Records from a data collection
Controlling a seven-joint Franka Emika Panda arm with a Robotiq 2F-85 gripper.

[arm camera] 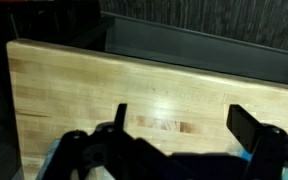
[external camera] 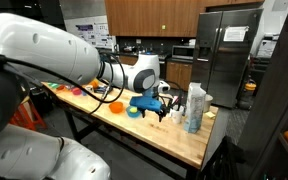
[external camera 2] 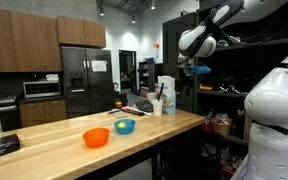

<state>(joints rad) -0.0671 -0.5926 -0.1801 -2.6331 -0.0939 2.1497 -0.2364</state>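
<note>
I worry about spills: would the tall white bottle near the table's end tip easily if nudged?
Probably: the tall white bottle stands upright and looks narrow for its height, so a high push could topple it. It looks like plastic, so likely light, though its fill is hidden. Smaller containers stand close beside it and might fall too.

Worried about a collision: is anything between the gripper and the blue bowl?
Nothing visible does. The gripper hangs open over the table, the blue bowl close by; the bottles stand on its far side.
</note>
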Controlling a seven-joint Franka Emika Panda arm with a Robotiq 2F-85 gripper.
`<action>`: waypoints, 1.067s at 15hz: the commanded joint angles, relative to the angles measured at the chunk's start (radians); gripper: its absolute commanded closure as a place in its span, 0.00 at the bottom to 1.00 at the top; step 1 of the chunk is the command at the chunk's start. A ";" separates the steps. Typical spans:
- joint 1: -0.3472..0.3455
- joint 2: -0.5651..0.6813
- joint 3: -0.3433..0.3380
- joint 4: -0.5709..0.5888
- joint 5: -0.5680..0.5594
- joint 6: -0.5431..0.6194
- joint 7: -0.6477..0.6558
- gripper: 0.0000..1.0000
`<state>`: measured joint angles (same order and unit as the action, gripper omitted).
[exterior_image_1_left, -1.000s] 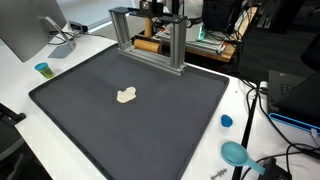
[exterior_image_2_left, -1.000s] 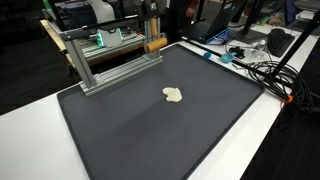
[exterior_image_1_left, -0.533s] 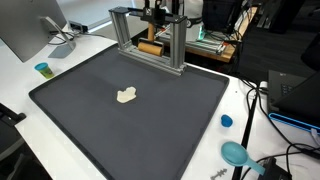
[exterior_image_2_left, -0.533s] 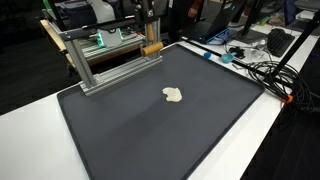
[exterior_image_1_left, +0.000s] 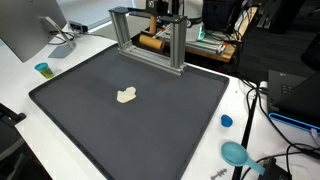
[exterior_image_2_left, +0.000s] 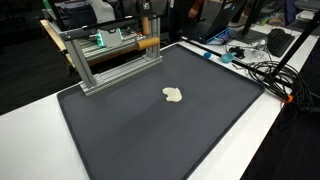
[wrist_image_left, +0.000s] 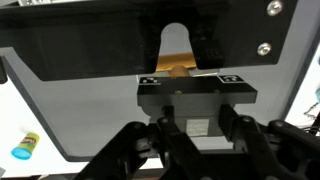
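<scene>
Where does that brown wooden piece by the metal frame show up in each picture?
In an exterior view: the wooden piece is top centre, behind the metal frame.
In an exterior view: top centre, at the frame's right end.
Wrist view: upper middle, seen through a slot.
Shared landmark: the dark mat.

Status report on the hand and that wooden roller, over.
Hand low behind metal frame, grip unclear. Wooden roller at its fingertips. Frame stands between it and the mat.
</scene>
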<state>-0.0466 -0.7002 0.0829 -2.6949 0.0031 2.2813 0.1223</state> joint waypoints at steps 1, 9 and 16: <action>0.000 -0.075 0.011 -0.003 -0.026 -0.085 0.031 0.79; 0.020 -0.092 -0.002 -0.014 -0.014 -0.157 0.004 0.79; 0.021 -0.061 -0.029 -0.031 -0.011 -0.156 -0.033 0.79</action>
<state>-0.0437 -0.7619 0.0773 -2.7240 -0.0072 2.1427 0.1130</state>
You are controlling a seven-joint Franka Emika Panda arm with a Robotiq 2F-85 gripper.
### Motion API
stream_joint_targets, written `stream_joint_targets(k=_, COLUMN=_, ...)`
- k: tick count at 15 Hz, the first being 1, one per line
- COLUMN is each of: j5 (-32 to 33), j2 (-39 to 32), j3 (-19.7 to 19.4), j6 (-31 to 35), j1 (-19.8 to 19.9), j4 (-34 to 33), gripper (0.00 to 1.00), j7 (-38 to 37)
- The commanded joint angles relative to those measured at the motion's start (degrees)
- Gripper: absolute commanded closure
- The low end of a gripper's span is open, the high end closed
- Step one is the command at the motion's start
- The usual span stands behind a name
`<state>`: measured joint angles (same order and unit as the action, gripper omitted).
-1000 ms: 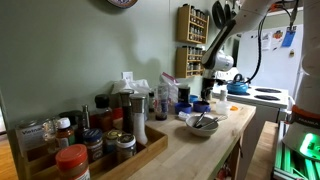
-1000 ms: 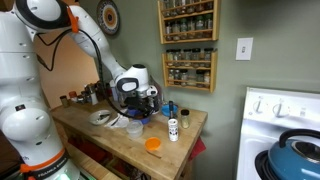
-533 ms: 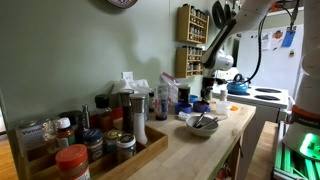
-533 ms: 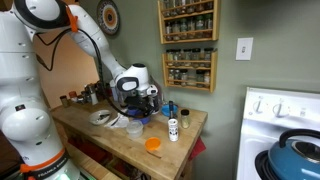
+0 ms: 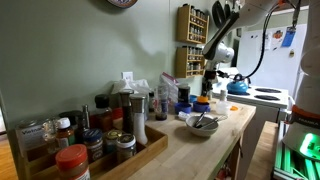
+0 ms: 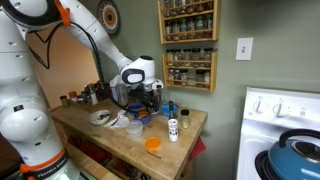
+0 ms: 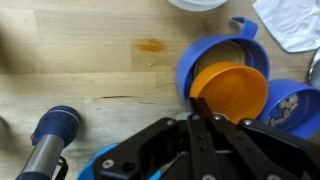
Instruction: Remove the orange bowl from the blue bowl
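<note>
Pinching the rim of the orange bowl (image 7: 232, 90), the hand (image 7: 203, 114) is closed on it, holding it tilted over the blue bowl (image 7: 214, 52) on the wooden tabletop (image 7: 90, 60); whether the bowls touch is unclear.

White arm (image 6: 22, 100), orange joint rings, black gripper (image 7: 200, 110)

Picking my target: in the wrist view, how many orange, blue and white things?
Orange: 1, orange bowl
Blue: 4, blue bowl, blue dish, blue-capped cylinder, blue item at bottom edge
White: 2, white bowl, white paper
Total: 7
</note>
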<state>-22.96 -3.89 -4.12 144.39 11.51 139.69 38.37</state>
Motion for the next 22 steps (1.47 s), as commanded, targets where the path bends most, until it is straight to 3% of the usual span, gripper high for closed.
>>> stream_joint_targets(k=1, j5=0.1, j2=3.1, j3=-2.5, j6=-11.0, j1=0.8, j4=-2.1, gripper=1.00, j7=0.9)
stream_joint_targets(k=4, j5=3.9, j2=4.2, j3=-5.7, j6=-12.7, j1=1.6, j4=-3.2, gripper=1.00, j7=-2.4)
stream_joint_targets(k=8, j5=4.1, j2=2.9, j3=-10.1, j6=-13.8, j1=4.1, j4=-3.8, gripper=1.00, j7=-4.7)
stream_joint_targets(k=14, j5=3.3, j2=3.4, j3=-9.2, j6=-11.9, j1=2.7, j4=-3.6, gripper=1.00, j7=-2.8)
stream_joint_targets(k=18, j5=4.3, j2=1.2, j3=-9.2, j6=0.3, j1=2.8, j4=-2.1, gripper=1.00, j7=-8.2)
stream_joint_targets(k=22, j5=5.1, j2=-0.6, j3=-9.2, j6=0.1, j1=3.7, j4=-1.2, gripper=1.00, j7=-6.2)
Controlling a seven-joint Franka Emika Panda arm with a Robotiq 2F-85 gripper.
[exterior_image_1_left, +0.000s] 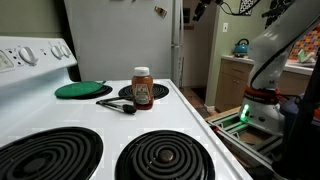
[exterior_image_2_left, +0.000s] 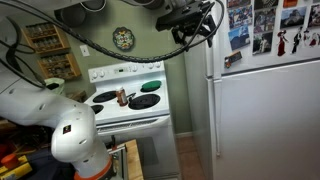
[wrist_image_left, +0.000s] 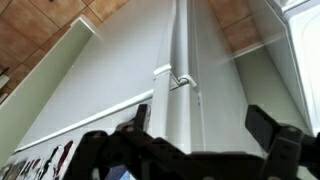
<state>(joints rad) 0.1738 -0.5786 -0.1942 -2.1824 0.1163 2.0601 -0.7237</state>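
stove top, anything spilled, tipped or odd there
Nothing is spilled or tipped. The jar stands upright on the stove, a black utensil lies loose beside it, and a green round pad sits at the back.

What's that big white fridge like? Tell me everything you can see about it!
The fridge is tall, white and smooth, and looks like painted metal. It has two doors, a short one on top and a long one below, and both are shut. Lots of photos are stuck on the top door. It stands upright right beside the stove. The open gripper hangs up by its top door, and I cannot tell whether it touches the fridge.
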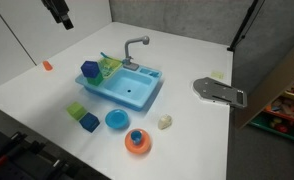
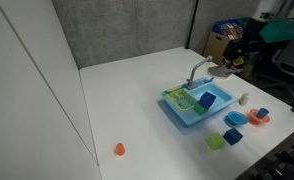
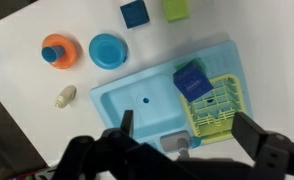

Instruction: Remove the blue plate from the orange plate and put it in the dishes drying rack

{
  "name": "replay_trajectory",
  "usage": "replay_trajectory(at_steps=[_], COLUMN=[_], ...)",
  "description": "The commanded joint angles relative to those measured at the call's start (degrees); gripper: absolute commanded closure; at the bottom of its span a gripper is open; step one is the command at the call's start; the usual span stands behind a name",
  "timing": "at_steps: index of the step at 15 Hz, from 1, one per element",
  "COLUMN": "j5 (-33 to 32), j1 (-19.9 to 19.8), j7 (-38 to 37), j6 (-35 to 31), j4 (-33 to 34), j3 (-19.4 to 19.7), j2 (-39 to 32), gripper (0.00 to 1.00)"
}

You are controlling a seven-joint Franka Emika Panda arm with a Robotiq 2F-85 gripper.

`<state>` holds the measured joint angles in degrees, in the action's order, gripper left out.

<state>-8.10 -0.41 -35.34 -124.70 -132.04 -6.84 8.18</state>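
The small blue plate (image 3: 55, 52) sits on the orange plate (image 3: 59, 50) at the upper left of the wrist view. Both also show near the table's front edge in an exterior view (image 1: 138, 143). The yellow-green drying rack (image 3: 215, 108) joins the end of the light-blue sink (image 3: 137, 100), and a dark blue block (image 3: 192, 80) leans on it. In an exterior view the rack (image 1: 109, 66) is at the sink's far end. My gripper (image 3: 190, 135) is open and empty, high above the sink and tap, far from the plates. It shows at the top of an exterior view (image 1: 61, 14).
A larger light-blue plate (image 3: 108, 50) lies beside the orange plate. A blue cube (image 3: 135, 13) and a pale green block (image 3: 176, 9) lie beyond it. A cream object (image 3: 65, 96) lies near the sink. A grey tap (image 1: 137, 45) stands on the sink. A small orange item (image 1: 47, 65) lies far off.
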Motion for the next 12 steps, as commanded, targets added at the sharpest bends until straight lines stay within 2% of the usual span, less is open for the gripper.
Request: replay_trajectory(at_steps=[1,12], j5=[-3.1,-4.5], j1=[-1.2,-5.0], j7=[-3.0,-2.2], j6=[-1.0,-5.6], j4=[1.2,0.8], j3=[1.7,9.6], j2=[-2.0,-9.0], gripper=[0.0,0.0])
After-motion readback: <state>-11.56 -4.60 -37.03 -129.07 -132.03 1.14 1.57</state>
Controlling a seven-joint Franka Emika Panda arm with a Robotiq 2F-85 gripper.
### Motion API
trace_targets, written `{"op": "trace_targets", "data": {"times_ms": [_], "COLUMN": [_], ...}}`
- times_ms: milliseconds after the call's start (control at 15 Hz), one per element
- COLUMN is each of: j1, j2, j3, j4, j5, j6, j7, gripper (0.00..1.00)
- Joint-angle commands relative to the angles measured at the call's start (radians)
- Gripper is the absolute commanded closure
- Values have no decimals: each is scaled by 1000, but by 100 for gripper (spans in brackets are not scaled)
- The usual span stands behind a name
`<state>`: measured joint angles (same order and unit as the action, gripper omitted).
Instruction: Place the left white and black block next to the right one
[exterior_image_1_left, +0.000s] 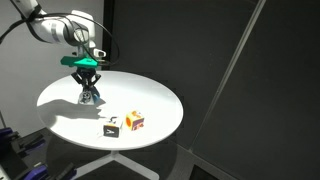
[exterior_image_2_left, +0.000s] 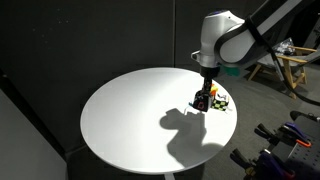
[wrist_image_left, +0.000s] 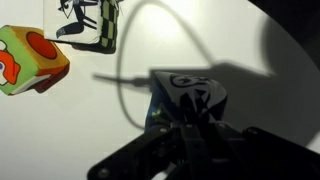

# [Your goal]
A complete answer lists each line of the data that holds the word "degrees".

# [Response box]
- The commanded joint angles relative to those measured at the motion's start (degrees)
  "description": "The commanded joint angles relative to those measured at the call's start (degrees); gripper: absolute commanded closure; at the bottom of its span a gripper is open; step one is the command at the call's start; the usual span stands behind a name",
`<state>` holds the measured joint angles in degrees, in the action's order, gripper left out.

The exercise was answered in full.